■ Task: All the data beneath this line is to be reproduced exactly.

■ Dataset content:
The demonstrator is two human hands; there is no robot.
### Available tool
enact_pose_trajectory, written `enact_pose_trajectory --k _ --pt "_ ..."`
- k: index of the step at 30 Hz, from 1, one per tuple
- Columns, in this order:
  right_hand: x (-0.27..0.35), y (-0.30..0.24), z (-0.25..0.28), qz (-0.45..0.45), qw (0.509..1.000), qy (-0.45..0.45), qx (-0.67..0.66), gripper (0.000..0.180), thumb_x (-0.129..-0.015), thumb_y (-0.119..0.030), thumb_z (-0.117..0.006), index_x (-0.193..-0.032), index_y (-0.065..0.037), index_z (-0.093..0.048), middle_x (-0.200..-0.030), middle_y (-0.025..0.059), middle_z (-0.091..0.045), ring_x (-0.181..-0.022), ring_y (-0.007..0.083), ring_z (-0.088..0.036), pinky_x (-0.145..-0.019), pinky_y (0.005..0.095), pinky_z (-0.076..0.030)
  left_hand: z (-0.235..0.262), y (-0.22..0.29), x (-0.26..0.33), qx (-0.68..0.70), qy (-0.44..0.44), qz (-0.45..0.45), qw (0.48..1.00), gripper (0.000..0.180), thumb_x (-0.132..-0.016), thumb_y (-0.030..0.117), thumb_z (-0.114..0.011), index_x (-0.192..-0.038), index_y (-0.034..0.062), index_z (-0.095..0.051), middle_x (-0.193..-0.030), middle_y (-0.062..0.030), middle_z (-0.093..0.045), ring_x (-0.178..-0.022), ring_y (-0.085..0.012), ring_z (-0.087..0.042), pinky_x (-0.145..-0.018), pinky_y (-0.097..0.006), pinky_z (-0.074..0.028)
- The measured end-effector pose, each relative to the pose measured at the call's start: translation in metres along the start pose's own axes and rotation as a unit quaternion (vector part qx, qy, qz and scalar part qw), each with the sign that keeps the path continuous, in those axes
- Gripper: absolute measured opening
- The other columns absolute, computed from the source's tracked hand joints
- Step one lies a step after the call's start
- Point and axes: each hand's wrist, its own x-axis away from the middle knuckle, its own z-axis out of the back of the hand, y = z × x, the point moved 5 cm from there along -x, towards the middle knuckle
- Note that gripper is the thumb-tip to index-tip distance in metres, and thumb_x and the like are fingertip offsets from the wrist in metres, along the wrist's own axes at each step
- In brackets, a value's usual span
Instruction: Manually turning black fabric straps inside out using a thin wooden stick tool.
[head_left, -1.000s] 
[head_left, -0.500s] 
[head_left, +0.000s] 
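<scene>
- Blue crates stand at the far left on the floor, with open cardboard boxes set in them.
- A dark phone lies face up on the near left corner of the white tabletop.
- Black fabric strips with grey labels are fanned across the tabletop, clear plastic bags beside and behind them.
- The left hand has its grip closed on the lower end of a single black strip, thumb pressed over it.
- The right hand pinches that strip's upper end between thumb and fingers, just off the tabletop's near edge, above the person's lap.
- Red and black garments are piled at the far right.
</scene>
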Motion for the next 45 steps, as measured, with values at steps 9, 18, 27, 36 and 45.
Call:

■ Problem solution:
The demonstrator is two human hands; there is no robot.
### Available tool
enact_pose_trajectory, written `enact_pose_trajectory --k _ --pt "_ ..."`
- k: index of the step at 30 Hz, from 1, one per tuple
- Columns, in this order:
  right_hand: x (-0.27..0.35), y (-0.30..0.24), z (-0.25..0.28), qz (-0.45..0.45), qw (0.509..1.000), qy (-0.45..0.45), qx (-0.67..0.66), gripper (0.000..0.180), thumb_x (-0.129..-0.015), thumb_y (-0.119..0.030), thumb_z (-0.117..0.006), index_x (-0.193..-0.032), index_y (-0.065..0.037), index_z (-0.093..0.048), middle_x (-0.200..-0.030), middle_y (-0.025..0.059), middle_z (-0.091..0.045), ring_x (-0.181..-0.022), ring_y (-0.007..0.083), ring_z (-0.088..0.036), pinky_x (-0.145..-0.019), pinky_y (0.005..0.095), pinky_z (-0.076..0.030)
  left_hand: z (-0.235..0.262), y (-0.22..0.29), x (-0.26..0.33), qx (-0.68..0.70), qy (-0.44..0.44), qz (-0.45..0.45), qw (0.48..1.00), gripper (0.000..0.180), thumb_x (-0.132..-0.016), thumb_y (-0.030..0.117), thumb_z (-0.114..0.011), index_x (-0.192..-0.038), index_y (-0.034..0.062), index_z (-0.095..0.051), middle_x (-0.193..-0.030), middle_y (-0.062..0.030), middle_z (-0.093..0.045), ring_x (-0.178..-0.022), ring_y (-0.085..0.012), ring_z (-0.087..0.042), pinky_x (-0.145..-0.018), pinky_y (-0.097..0.006), pinky_z (-0.074..0.028)
- The measured end-effector pose, each relative to the pose measured at the call's start: translation in metres along the start pose's own axes and rotation as a unit quaternion (vector part qx, qy, qz and scalar part qw), each with the sign that keeps the path continuous, in those axes
- Gripper: absolute measured opening
- The other columns absolute, computed from the source's tracked hand joints
- Step one lies a step after the call's start
- Point and axes: each hand's wrist, its own x-axis away from the middle knuckle, its own z-axis out of the back of the hand, y = z × x, the point moved 5 cm from there along -x, towards the middle knuckle
- Note that gripper is the thumb-tip to index-tip distance in metres, and thumb_x and the like are fingertip offsets from the wrist in metres, along the wrist's own axes at each step
- In brackets, a value's usual span
Instruction: Manually turning black fabric straps inside out using a thin wooden stick tool.
[head_left, -1.000s] 
[head_left, -0.500s] 
[head_left, +0.000s] 
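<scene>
- Blue crates stand at the far left on the floor, with open cardboard boxes set in them.
- A dark phone lies face up on the near left corner of the white tabletop.
- Black fabric strips with grey labels are fanned across the tabletop, clear plastic bags beside and behind them.
- The left hand has its grip closed on the lower end of a single black strip, thumb pressed over it.
- The right hand pinches that strip's upper end between thumb and fingers, just off the tabletop's near edge, above the person's lap.
- Red and black garments are piled at the far right.
</scene>
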Motion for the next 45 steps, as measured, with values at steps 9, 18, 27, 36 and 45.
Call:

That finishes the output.